Given N (4 <= N <= 100)  rectangles and the lengths of their sides ( integers in the range 1..1,000), write a program that finds the maximum K for which there is a sequence of K of the given rectangles that can "nest", (i.e., some sequence P1, P2, ..., Pk, such that P1 can completely fit into P2, P2 can completely fit into P3, etc.).

A rectangle fits inside another rectangle if one of its sides is strictly smaller than the other rectangle's and the remaining side is no larger.  If two rectangles are identical they are considered not to fit into each other.  For example, a 2*1 rectangle fits in a 2*2 rectangle, but not in another 2*1 rectangle.
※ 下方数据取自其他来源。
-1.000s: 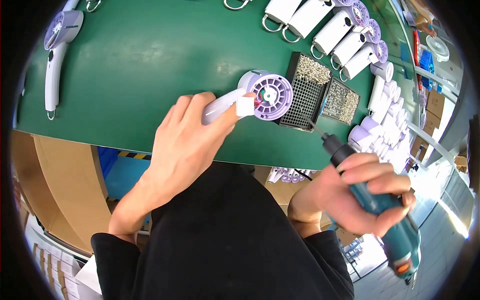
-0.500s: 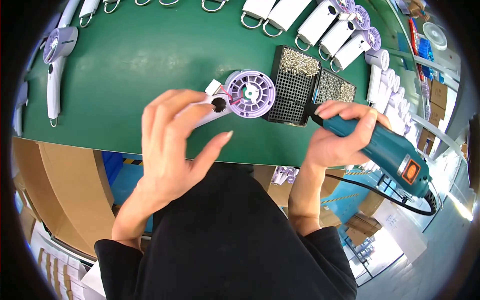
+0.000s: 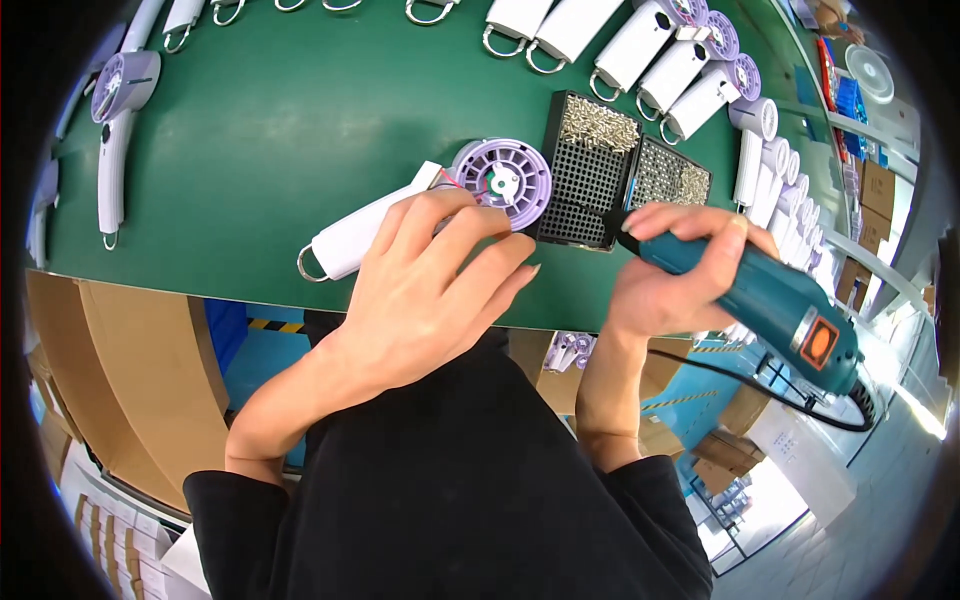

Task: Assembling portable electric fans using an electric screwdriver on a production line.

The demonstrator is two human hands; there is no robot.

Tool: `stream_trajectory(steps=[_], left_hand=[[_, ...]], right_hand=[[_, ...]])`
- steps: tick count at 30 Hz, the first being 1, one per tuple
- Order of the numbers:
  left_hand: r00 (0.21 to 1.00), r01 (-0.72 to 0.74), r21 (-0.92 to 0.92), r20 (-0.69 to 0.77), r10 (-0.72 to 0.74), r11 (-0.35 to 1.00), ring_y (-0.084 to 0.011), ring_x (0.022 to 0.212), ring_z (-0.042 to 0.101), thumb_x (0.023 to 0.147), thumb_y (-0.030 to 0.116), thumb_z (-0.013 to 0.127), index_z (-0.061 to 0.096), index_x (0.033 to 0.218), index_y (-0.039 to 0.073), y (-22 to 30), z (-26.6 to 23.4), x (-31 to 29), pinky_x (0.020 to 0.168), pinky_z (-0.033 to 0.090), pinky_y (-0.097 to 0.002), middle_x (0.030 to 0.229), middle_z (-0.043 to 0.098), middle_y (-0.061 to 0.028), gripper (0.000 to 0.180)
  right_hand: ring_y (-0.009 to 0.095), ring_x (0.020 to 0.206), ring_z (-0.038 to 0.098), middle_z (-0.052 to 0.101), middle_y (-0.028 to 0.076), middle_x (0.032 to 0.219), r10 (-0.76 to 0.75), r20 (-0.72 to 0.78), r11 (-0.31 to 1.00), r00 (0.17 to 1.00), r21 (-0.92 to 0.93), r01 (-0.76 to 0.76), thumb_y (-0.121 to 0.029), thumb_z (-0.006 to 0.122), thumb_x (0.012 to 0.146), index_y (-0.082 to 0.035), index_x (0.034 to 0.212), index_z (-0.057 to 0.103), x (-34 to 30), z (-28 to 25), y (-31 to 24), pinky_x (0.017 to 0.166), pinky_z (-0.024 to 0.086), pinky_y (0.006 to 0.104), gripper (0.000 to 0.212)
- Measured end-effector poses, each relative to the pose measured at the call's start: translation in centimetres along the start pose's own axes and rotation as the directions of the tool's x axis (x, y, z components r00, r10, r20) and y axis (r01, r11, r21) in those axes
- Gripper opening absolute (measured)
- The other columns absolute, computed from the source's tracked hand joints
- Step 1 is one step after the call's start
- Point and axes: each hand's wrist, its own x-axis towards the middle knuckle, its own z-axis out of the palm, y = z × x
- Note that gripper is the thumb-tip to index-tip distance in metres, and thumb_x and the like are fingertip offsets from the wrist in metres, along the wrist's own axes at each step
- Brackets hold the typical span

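While gripping teal screwdriver [image 3: 765,292] with right hand [image 3: 685,285], curls left hand [image 3: 430,290] over white-purple fan [image 3: 372,228] mid-frame; cannot tell if clasped.

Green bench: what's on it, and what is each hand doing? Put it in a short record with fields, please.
Surface: green bench
Left hand: over the neck of a fan; fingertip contact hard to tell
Right hand: gripping a teal screwdriver, its black nose by the larger tray's near right corner
Fan: lying down, purple head to the right, white handle to the left
Trays: larger tray and smaller tray, both holding small metal parts
Other fans: row at upper right
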Motion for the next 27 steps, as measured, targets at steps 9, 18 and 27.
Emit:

The list can be created from rectangles in any order and in either orientation.

输入描述

The first line of input gives a single integer, 1 ≤ T ≤10,  the number of test cases. Then follow, for each test case:

* Line 1: a integer N , Given the number ofrectangles  N<=100
* Lines 2..N+1:  Each line contains two space-separated integers  X  Y,  the sides of the respective rectangle.  1<= X , Y<=5000

输出描述

Output for each test case , a single line with a integer  K ,  the length of the longest sequence of fitting rectangles.

样例输入

1
4
8 14
16 28
29 12
14 8

样例输出

2

解题思路

题意:有n个矩阵,如果大的套小的看最多能套几层。大的矩阵必须有一边大于小矩阵的一边,例如2*2的矩阵可以套2*1的矩阵,但是不能套2*2的矩阵,注意矩形是可以旋转的。
思路:首先将矩阵长的边算作x边,小的算y边,然后将n个矩阵按照x的长短排序若x相同则按照y排序,然后跑一遍LIS就行了。

#include <bits/stdc++.h>
using namespace std;
struct edge {
    int l, w;
}e[105];
int dp[105];
bool cmp(edge A, edge B) {
    if (A.l != B.l)
        return A.l < B.l;
    return A.w < B.w;
}
bool Judge(int a, int b) {
    if (e[a].l <= e[b].l && e[a].w < e[b].w)
        return true;
    if (e[a].l < e[b].l && e[a].w <= e[b].w)
        return true;
    return false;
}
int main() {
    int t, n, max_, tempmax_;
    scanf("%d", &t);
    while (t--) {
        scanf("%d", &n);
        for (int i = 0; i < n; i++) {
            scanf("%d%d", &e[i].l, &e[i].w);
            if (e[i].l < e[i].w)
                swap(e[i].l, e[i].w);
        }
        sort(e, e + n, cmp);
        max_ = dp[0] = 1;
        for (int i = 1; i < n; i++) {
            tempmax_ = 0;
            for (int j = 0; j < i; j++) {
                if (Judge(j, i) && tempmax_ < dp[j])
                    tempmax_ = dp[j];
            }
            dp[i] = tempmax_ + 1;
            max_ = max(max_, dp[i]);
        }
        printf("%d\n", max_);
    }
    return 0;
}